Term and Termination
This Agreement commences on the date of the Client's first payment or signature and remains in effect until terminated by either party in accordance with the terms below.
- Monthly subscription cancellation: Either party may cancel a monthly subscription by providing at least 30 days' written notice before the next scheduled billing date. Services will continue through the end of the paid billing period. No refunds will be issued for the current billing period upon cancellation.
- Termination for cause: Either party may terminate this Agreement immediately upon written notice if the other party materially breaches any provision of this Agreement and fails to cure such breach within 10 business days of receiving detailed written notice of the breach.
- Upon any termination, all outstanding invoices and amounts owed to Podify become immediately due and payable in full.

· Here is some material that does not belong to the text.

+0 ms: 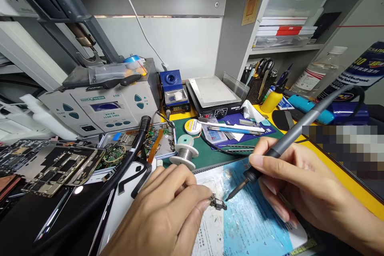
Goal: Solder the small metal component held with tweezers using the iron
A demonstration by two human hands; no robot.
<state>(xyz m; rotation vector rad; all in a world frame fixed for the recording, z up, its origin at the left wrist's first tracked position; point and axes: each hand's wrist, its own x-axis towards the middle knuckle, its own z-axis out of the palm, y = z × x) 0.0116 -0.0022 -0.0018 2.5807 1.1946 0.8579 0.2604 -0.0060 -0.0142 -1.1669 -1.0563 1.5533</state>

- No refunds will be issued for any unused credits remaining in the current billing period at the time of termination.
- Following receipt of final payment of all outstanding balances, Podify will deliver all completed work-in-progress within 10 business days.
- Podify reserves the right to terminate this Agreement immediately and without prior notice in cases of Client misconduct, fraudulent activity, abusive behavior toward Podify staff, or material violation of the Non-Solicitation clause (Section 6).
Dispute Resolution
In the event of any dispute, controversy, or claim arising out of or relating to this Agreement or its breach, termination, or validity, both parties agree to first attempt in good faith to resolve the matter through direct negotiation for a period of 30 days from the date the dispute is raised in writing by either party.
If the dispute is not resolved through negotiation within that period, the parties agree to submit to binding arbitration administered by the American Arbitration Association (AAA) under its Commercial Arbitration Rules, conducted by a single neutral arbitrator, in Los Angeles, California. The arbitrator's decision shall be final, binding, and enforceable in any court of competent jurisdiction.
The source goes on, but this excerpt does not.